**Required action**. Look below for lines that hold the string "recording" and copy each one.

━━━━━━━━━━━━━━━━

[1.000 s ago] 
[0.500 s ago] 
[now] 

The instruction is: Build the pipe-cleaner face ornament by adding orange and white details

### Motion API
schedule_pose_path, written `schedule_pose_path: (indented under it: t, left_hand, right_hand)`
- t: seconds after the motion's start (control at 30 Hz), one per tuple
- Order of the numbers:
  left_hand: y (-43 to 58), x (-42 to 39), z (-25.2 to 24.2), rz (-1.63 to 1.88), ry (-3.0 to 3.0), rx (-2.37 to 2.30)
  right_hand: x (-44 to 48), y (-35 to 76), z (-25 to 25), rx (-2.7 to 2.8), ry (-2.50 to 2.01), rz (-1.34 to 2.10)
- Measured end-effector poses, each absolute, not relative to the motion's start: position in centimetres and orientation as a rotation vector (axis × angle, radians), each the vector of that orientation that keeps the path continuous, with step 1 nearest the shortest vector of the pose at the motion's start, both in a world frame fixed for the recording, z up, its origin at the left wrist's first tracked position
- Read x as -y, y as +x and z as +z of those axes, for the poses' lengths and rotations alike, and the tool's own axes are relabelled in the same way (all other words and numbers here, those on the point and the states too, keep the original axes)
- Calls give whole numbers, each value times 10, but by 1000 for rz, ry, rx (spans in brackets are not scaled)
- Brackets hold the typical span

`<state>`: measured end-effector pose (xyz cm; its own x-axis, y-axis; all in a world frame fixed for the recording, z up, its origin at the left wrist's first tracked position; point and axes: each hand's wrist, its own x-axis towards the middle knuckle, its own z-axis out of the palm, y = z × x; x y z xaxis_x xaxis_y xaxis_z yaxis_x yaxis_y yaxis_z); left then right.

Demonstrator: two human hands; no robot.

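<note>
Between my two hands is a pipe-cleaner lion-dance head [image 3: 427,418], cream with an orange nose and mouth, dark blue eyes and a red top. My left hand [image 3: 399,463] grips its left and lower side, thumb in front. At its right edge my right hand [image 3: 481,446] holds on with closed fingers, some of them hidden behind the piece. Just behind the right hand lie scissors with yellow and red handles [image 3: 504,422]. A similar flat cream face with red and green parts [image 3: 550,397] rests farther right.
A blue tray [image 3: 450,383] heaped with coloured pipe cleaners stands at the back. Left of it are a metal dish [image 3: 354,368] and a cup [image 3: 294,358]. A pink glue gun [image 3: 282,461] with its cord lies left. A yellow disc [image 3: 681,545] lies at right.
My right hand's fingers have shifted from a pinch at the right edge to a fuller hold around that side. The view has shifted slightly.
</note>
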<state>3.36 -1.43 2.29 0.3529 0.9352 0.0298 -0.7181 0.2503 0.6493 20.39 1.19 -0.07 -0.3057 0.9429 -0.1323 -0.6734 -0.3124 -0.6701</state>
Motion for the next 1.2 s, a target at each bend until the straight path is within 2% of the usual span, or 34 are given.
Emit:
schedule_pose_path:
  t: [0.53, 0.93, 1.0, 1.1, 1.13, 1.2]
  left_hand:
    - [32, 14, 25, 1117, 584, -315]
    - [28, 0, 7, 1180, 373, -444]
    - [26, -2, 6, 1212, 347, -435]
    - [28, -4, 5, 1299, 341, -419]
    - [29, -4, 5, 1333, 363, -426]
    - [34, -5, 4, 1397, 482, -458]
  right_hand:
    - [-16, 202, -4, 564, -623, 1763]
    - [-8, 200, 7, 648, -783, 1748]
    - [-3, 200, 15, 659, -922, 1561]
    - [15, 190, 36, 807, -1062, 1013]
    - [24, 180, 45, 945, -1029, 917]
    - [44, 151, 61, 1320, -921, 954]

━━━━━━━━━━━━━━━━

**Reply**.
- Measured end-effector poses, each absolute, not relative to the motion's start: position in centimetres and orientation as a rotation vector (axis × angle, radians), each the vector of that orientation that keeps the path continuous, with step 1 nearest the shortest vector of the pose at the motion's start, both in a world frame fixed for the recording, z up, its origin at the left wrist's first tracked position
`<state>`: measured end-effector pose (xyz cm; its own x-axis, y-axis; all in a world frame fixed for the recording, z up, its origin at the left wrist's first tracked position; point and axes: each hand's wrist, its own x-axis towards the middle knuckle, its own z-axis out of the palm, y = z × x; x y z xaxis_x xaxis_y xaxis_z yaxis_x yaxis_y yaxis_z); left then right.

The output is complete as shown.